Is graphene harmful?
Applications Research 7 October 2015
At The University of Manchester many areas of graphene research are studied: composites and coatings, electronics, energy storage… One field of research, currently being conducted here is biomedical applications.
Although within the initial stages this area of graphene research has the potential to make a significant impact on people’s lives through drug delivery, cancer therapies and biosensing.
Dr Cyrill Bussy, a researcher and lecturer in the Nanomedicine Lab at the University talks to us about his current research and life at The University of Manchester.

Can you describe how your work relates to graphene?
I really look at the safety of graphene, so I’m trying to understand if there are any ways that graphene or its derivatives could be harmful to human health. My research is about mimicking the potential applications of graphene, to see if inhalation, exposure on the skin, etc., could have an impact on the human body. In principle, graphene – if released as an airborne particle – may pose the same kind of risk as other particles present in the environment around us.
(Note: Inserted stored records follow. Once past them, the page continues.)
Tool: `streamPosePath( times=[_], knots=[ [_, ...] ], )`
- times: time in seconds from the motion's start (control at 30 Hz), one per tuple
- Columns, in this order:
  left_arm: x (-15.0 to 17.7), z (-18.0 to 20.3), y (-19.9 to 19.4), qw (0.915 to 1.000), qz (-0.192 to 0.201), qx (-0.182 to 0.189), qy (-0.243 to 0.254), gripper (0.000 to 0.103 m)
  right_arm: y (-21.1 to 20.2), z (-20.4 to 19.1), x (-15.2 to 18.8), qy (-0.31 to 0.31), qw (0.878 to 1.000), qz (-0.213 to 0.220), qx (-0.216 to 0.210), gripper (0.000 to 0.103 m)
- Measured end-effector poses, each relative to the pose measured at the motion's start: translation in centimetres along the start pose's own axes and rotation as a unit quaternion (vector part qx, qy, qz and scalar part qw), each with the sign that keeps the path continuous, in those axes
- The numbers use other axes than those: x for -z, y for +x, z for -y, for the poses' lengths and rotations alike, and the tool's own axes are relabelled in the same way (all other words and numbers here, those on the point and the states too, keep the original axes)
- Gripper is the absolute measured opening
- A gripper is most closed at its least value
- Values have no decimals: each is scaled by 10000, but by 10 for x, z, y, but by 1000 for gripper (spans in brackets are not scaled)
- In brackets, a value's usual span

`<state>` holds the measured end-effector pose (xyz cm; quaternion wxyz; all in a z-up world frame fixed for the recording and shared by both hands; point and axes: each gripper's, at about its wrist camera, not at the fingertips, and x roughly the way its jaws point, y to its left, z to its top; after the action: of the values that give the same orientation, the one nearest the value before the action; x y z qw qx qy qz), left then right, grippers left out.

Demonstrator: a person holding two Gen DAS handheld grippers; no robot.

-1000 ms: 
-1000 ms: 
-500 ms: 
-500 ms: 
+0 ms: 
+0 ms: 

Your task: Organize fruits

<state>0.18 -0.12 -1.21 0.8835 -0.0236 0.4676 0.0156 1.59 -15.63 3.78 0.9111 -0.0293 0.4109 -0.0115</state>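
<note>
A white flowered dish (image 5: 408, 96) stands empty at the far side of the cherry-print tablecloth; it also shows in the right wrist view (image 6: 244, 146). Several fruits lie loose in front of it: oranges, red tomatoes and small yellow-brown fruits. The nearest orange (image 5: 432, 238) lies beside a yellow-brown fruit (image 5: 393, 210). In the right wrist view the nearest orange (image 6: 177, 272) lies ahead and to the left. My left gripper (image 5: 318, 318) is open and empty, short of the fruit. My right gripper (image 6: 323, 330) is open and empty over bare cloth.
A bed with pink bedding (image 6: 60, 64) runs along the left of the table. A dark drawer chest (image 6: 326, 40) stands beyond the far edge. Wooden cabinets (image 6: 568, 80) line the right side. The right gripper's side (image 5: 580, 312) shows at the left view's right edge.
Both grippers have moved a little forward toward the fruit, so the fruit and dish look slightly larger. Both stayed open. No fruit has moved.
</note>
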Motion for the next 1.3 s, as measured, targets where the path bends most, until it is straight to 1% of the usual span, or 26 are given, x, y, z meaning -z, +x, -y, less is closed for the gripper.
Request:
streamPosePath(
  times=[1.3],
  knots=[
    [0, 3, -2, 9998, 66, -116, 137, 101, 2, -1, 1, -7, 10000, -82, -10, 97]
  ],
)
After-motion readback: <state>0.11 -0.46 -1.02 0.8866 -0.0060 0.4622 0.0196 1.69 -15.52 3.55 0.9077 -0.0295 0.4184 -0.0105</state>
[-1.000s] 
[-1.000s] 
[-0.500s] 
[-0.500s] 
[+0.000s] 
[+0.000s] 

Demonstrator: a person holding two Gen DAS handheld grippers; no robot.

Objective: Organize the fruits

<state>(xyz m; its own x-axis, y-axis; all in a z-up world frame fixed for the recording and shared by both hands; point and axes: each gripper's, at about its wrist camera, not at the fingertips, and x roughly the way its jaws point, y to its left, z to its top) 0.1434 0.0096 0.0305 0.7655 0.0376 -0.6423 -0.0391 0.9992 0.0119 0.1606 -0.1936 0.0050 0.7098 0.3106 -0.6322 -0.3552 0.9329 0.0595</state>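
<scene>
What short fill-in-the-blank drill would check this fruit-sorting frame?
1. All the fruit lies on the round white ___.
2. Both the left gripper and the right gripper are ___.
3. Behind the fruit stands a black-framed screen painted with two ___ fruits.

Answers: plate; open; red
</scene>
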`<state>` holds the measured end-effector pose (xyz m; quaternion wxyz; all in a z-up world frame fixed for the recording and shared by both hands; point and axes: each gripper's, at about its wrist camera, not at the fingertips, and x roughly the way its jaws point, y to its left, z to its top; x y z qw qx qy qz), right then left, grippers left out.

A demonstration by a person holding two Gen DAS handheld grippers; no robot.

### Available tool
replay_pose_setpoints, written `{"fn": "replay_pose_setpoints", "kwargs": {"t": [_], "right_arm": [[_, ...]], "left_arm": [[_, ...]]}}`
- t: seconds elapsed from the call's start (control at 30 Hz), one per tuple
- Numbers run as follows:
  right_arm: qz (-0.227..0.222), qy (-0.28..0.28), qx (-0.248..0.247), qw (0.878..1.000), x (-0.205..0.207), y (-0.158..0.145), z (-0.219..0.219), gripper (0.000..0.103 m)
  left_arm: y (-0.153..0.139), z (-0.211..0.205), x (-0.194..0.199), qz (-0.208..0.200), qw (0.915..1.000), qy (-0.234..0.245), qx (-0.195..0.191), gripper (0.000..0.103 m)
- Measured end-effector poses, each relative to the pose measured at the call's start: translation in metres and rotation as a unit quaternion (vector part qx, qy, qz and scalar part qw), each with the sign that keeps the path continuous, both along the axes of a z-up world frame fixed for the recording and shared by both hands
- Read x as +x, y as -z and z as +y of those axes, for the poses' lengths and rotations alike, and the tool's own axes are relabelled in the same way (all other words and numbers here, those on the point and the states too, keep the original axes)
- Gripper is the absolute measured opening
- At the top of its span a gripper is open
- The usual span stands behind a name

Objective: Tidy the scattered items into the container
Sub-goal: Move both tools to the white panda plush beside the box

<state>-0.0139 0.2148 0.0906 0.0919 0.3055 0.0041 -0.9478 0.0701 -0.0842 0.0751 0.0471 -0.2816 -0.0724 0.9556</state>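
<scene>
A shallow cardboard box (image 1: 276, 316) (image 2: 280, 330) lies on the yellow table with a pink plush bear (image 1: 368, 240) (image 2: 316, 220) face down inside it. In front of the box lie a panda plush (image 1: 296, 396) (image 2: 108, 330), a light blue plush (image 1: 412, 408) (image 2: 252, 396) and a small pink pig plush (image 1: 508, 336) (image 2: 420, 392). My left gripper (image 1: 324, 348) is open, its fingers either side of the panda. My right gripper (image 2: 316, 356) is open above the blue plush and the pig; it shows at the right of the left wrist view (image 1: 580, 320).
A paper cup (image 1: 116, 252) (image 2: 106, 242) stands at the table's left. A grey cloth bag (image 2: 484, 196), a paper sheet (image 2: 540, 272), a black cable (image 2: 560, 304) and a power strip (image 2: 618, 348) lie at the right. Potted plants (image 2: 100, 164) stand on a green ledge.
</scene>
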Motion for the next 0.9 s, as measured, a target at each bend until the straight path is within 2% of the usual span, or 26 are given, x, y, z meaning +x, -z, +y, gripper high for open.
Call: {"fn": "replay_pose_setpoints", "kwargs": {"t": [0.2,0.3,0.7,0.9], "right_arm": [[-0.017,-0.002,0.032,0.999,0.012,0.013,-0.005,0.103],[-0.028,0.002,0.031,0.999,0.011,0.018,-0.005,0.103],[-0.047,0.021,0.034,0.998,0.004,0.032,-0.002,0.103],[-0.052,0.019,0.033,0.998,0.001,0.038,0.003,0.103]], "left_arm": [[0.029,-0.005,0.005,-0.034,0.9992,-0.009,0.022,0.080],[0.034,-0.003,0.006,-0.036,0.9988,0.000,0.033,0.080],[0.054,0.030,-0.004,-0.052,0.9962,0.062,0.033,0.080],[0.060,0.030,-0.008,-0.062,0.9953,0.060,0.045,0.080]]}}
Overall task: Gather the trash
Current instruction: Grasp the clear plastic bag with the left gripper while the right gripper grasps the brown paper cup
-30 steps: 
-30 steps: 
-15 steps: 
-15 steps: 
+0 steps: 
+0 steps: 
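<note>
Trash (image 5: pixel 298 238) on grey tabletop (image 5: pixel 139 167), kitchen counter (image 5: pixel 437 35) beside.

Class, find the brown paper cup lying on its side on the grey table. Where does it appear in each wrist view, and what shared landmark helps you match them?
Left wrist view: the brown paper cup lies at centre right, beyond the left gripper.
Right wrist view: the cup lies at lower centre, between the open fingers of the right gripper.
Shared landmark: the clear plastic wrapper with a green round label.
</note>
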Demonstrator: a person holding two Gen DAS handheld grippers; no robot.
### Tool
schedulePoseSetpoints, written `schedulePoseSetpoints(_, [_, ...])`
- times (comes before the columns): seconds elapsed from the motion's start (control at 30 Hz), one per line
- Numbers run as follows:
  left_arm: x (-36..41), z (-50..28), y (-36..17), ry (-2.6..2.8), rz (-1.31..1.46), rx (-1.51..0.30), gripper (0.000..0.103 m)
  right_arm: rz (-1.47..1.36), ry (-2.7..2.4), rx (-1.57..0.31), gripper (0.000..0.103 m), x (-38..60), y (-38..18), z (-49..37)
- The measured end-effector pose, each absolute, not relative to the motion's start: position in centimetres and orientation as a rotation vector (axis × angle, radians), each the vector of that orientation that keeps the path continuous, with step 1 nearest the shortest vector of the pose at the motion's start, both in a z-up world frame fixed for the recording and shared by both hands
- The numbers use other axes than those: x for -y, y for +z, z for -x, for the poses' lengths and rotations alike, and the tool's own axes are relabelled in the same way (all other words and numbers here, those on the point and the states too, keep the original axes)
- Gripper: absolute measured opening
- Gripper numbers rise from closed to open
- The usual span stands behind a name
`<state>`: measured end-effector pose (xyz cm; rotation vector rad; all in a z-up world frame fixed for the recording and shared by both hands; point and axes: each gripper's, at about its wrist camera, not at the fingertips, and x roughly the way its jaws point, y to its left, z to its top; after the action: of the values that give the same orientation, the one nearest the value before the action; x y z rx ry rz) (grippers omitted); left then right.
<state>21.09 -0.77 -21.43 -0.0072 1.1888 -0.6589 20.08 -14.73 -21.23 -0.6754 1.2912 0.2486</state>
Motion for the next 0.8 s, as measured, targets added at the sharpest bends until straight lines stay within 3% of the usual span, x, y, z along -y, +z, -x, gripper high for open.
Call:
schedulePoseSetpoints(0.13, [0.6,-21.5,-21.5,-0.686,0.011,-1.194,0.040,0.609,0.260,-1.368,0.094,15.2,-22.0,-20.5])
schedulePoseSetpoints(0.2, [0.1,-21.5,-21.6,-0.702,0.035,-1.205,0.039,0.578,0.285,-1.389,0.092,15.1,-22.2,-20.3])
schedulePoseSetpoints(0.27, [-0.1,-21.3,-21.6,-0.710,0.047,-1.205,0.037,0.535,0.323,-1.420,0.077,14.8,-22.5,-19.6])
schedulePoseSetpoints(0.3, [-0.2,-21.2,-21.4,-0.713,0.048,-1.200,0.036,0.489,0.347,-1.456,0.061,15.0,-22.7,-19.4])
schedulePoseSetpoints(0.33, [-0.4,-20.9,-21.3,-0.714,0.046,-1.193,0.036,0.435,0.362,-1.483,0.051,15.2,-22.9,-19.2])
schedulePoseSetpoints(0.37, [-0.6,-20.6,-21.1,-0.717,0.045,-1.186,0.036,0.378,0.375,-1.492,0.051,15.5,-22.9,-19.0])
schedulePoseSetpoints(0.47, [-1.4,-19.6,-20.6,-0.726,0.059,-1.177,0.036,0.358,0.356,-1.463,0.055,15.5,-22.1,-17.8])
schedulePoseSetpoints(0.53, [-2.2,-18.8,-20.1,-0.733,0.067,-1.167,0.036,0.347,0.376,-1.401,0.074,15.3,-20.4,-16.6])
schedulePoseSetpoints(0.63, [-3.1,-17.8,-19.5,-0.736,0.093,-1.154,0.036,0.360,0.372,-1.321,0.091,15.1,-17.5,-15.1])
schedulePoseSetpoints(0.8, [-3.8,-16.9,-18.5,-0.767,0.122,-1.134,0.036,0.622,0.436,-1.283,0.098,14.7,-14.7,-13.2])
I am trying to understand whether graphene could be more damaging for lungs than particles from the motorways for instance.
Is this a big area of the research around graphene?
In Manchester there is a lot of work on applications for graphene. There is also research on bio-medical applications for graphene, so I’m looking both in terms of environmental or occupational exposure and bio-compatibility, when you want to use graphene in the human body, at the surface of implants for example. When you want to use a material in the body, the first question you must ask is “Is it safe or not?”
How does the University of Manchester’s work on graphene fit with research in the wider world on this material?
Everything is just beginning in this field, so it’s difficult to tell how things will develop. In terms of my work around the safety of graphene, that’s a mandatory question that must be answered before any product is released, so this is definitely needed. Work on graphene safety is performed everywhere in the world, it is also part of the large European project called Graphene Flagship.
What do you most enjoy about your research? What drives you?
Finding interesting and not expected results! If you can only find very basic reactions when you expose tissue to the specific material, it can be boring. But when you start to see something that is kind of unique, where the results are not flat, that is really interesting, and then we try to find out what’s really going on.
What inspired you to get into science in general, and this field specifically?
I always knew that I wanted to do research. Even when I was training to be a medical doctor, I was planning to be able to use that training to do research. In terms of working on graphene, it’s a long story! I was studying the toxicology of heavy metals, then I moved to bio-compatibility of materials, and nanotechnology was already being used – nano-coating, etc. – so that’s how I started to learn about nanomaterials. I then started working on carbon nanotubes, and that led naturally to graphene.
Where do you see the graphene industry going in the next five years, and also in the next twenty years?
In five years, the immediate applications will have no boundaries. This is where you can produce applications that don’t need approvals processes from the authorities. All the biomedical applications though, even if they look very positive, will take more like ten to twenty years to work through those processes. Even the biosensors will need approvals that will take some time to agree.
In the short term, graphene in composites will be the big area of growth. This is graphene as part of a compound, for instance mixed with a polymer, which becomes more resistant to heat, electro-conductive, stronger etc. Carbon fibre will probably be replaced by graphene in this way, for example in the tyre industry. This is already the case for many sporting goods.
Are you optimistic about graphene’s development and application in the areas that you work with?
That’s really a guess of course. It’s hard to know how the pharmaceutical companies will work with graphene, following research like mine. You need to show something that is really better than what they already have.
And finally, how do you find being based in Manchester and working at The University of University?
There is a lot of support for new lecturers like me – The fact they have a proper program to support new academics is very useful. Also there are good connections between the different departments and faculties, which is not something we had when the Lab was based in London. In this way, we were more isolated. Here even if you are based in one building, you can easily have connections with other departments. When I’m looking for new cells to do cell culture, for example, I just email a message out and people respond from places even far away in the MRI hospital.